Electric field-induced breaking behavior of silver nanowire-based transparent and conductive films and their protection

Abstract

Herein, electrical stability of silver nanowire (AgNW)-based transparent and conductive films (TCFs) is studied. It is observed that when a TCF is biased continuously at a given voltage, the electrical current decreases slowly at first and then drops quickly, until reaching zero. Metal-microscope characterization shows that a crack appears after the stability test. Scanning electron microscope (SEM) analysis indicates that the nanowires are welded into particles. As such, breaking behavior appears during the continuous bias process. Thermal imaging tests show that the “Joule effect” occurs simultaneously during the cracking process. In addition, the crack tends to move in parallel with the evaporated pair of electrodes.
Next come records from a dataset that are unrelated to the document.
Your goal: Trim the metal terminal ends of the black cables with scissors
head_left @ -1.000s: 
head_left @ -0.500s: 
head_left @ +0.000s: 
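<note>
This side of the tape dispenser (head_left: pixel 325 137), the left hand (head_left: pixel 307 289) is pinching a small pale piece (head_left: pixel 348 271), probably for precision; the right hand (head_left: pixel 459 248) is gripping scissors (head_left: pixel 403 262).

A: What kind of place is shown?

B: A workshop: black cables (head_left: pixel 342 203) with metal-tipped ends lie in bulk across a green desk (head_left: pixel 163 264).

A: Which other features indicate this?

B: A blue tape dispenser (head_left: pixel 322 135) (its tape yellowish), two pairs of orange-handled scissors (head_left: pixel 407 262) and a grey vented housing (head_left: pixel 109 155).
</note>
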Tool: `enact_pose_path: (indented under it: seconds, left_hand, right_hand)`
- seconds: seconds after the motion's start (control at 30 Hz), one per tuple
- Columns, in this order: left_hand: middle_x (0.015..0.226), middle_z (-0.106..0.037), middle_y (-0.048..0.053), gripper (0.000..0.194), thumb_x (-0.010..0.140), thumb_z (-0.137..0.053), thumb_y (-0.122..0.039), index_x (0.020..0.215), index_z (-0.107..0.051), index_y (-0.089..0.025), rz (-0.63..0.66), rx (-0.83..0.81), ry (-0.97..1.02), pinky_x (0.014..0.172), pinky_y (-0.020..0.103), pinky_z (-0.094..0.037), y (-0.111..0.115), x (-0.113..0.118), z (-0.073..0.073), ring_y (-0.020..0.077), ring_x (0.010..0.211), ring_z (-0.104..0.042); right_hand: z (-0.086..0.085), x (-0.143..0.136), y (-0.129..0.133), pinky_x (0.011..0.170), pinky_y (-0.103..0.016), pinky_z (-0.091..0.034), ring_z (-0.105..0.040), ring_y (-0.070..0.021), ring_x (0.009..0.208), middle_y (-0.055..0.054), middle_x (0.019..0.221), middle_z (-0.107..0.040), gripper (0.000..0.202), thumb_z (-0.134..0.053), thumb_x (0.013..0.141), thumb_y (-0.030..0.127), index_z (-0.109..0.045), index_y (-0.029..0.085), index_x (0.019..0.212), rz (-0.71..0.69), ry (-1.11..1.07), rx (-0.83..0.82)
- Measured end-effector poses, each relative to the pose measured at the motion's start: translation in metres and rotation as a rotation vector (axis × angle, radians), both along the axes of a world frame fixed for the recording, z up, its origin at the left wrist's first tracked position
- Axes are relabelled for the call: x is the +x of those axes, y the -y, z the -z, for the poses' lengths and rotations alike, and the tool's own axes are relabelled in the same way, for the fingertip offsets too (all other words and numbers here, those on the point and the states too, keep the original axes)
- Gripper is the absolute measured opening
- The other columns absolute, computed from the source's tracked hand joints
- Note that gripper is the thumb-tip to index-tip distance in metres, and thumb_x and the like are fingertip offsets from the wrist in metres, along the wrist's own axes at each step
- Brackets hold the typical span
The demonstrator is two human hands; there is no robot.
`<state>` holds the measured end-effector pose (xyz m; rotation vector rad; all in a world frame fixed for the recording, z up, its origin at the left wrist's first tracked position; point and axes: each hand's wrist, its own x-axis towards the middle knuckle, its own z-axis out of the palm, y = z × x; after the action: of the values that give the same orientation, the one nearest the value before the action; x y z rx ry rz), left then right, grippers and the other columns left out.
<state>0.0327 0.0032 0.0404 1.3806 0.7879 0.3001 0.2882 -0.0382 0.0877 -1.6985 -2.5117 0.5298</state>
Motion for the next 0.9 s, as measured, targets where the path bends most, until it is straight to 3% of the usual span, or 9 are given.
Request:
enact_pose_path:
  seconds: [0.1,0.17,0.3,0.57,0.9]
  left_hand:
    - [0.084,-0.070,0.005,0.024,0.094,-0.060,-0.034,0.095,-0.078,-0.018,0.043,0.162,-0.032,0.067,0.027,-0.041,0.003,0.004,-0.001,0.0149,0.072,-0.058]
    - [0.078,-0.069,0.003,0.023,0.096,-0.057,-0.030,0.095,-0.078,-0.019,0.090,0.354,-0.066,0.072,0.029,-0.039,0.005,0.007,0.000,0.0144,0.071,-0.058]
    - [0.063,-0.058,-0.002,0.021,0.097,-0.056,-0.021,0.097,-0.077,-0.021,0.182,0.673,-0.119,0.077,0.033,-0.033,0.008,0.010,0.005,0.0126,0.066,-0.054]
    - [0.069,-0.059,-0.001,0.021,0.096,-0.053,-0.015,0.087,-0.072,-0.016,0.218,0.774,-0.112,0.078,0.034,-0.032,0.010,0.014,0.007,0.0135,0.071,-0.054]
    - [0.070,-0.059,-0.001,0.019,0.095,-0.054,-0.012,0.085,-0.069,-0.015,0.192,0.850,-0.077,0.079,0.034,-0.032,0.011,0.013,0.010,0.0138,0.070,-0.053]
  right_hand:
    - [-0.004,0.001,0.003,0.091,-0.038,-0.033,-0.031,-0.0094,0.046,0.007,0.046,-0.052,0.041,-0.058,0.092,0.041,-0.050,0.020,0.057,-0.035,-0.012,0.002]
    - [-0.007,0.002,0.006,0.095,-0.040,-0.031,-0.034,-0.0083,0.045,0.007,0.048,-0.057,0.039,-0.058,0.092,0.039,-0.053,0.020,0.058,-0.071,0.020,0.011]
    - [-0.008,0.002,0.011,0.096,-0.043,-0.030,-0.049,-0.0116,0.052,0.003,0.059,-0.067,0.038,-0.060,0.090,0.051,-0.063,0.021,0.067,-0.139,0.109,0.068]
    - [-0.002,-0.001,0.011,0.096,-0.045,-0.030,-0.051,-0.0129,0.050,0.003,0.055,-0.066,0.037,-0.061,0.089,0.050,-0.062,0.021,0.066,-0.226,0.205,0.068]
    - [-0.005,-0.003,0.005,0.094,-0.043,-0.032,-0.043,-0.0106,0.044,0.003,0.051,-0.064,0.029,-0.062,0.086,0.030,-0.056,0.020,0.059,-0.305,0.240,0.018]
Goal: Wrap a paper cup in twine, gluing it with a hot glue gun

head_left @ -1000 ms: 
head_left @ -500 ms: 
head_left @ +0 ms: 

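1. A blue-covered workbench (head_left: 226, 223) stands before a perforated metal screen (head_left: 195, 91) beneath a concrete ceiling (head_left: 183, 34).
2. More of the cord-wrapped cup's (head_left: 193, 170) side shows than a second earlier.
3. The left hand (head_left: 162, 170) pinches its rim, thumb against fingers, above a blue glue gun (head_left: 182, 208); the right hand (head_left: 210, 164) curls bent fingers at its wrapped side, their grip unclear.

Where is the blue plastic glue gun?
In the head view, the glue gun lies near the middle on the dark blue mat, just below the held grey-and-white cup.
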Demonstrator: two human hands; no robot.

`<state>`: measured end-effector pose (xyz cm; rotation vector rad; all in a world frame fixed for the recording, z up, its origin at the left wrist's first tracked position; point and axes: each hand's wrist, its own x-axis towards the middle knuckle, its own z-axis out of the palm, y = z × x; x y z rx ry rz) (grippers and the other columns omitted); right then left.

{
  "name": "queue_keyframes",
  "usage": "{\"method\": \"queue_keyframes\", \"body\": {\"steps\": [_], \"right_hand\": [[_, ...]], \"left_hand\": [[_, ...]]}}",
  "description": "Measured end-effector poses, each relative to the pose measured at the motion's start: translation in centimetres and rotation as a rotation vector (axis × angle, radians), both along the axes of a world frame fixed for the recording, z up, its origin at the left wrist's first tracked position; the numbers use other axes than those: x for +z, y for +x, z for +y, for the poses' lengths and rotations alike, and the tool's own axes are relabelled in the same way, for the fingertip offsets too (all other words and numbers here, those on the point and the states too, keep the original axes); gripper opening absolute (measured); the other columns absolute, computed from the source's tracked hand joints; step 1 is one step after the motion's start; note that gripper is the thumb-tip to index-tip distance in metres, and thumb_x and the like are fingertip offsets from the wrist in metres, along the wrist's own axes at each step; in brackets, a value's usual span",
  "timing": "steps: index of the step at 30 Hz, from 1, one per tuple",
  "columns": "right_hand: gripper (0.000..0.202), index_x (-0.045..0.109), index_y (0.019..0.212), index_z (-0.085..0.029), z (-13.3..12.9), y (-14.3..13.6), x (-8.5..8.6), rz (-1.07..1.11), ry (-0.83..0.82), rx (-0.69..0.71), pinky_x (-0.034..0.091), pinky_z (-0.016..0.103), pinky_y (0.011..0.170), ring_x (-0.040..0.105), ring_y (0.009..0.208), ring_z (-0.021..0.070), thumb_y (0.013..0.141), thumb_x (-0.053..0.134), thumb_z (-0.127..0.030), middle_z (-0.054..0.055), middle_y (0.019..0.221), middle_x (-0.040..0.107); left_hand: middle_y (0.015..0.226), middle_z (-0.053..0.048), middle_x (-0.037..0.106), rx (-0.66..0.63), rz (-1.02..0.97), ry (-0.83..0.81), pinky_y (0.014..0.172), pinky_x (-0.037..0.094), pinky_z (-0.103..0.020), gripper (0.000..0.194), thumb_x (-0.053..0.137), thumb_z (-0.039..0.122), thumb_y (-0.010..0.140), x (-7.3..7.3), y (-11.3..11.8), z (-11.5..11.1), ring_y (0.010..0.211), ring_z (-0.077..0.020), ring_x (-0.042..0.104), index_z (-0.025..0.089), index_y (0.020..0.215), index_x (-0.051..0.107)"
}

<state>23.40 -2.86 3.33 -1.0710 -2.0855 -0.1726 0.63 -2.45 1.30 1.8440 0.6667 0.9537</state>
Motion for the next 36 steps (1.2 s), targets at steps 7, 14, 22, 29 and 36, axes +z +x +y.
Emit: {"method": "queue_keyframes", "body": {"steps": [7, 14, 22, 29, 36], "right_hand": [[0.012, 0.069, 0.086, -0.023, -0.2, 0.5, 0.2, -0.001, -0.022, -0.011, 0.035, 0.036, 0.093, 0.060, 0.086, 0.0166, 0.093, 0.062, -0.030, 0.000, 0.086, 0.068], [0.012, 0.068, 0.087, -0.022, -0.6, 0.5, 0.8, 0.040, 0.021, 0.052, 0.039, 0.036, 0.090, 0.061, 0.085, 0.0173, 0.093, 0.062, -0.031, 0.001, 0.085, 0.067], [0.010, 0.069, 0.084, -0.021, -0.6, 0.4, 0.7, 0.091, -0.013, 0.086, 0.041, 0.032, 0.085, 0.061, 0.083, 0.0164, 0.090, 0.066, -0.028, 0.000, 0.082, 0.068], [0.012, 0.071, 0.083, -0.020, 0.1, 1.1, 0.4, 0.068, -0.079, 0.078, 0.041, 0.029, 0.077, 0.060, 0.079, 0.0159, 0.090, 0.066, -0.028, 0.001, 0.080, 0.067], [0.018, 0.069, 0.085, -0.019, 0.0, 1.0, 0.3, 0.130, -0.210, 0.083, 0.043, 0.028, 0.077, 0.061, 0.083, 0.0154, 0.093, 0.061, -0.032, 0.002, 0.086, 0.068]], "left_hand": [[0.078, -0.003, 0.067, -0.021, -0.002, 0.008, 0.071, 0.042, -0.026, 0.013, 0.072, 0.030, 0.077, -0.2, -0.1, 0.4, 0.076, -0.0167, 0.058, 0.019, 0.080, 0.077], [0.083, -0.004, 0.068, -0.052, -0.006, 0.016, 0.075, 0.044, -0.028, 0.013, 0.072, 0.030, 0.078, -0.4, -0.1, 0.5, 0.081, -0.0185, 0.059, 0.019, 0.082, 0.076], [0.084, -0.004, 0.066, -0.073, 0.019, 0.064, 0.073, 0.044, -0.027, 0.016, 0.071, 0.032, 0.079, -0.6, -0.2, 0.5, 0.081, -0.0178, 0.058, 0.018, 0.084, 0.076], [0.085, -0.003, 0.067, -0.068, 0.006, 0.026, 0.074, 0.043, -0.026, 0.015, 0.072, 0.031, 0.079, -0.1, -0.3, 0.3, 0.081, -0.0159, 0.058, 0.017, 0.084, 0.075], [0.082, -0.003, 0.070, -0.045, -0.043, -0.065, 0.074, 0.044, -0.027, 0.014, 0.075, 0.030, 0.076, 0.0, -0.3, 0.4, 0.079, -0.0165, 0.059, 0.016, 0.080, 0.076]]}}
The electric field-induced breaking behavior could be well understood by the Ohm's law. For a better understanding, multi-physics field simulation works are performed. It is found that the formation process relates closely with the distribution of the electric field. The crack tends to form along a typical isopotential line, while the breaking front lies at the position with the strongest electric field. The breaking behavior could be mitigated to a certain extent by surface modification using polyvinylpyrrolidone (PVP). Fogging-defogging cyclic test is performed. PVP modification is observed to prolong the test rounds by two times, which implies potential anti-fog application of the AgNW-based TCFs.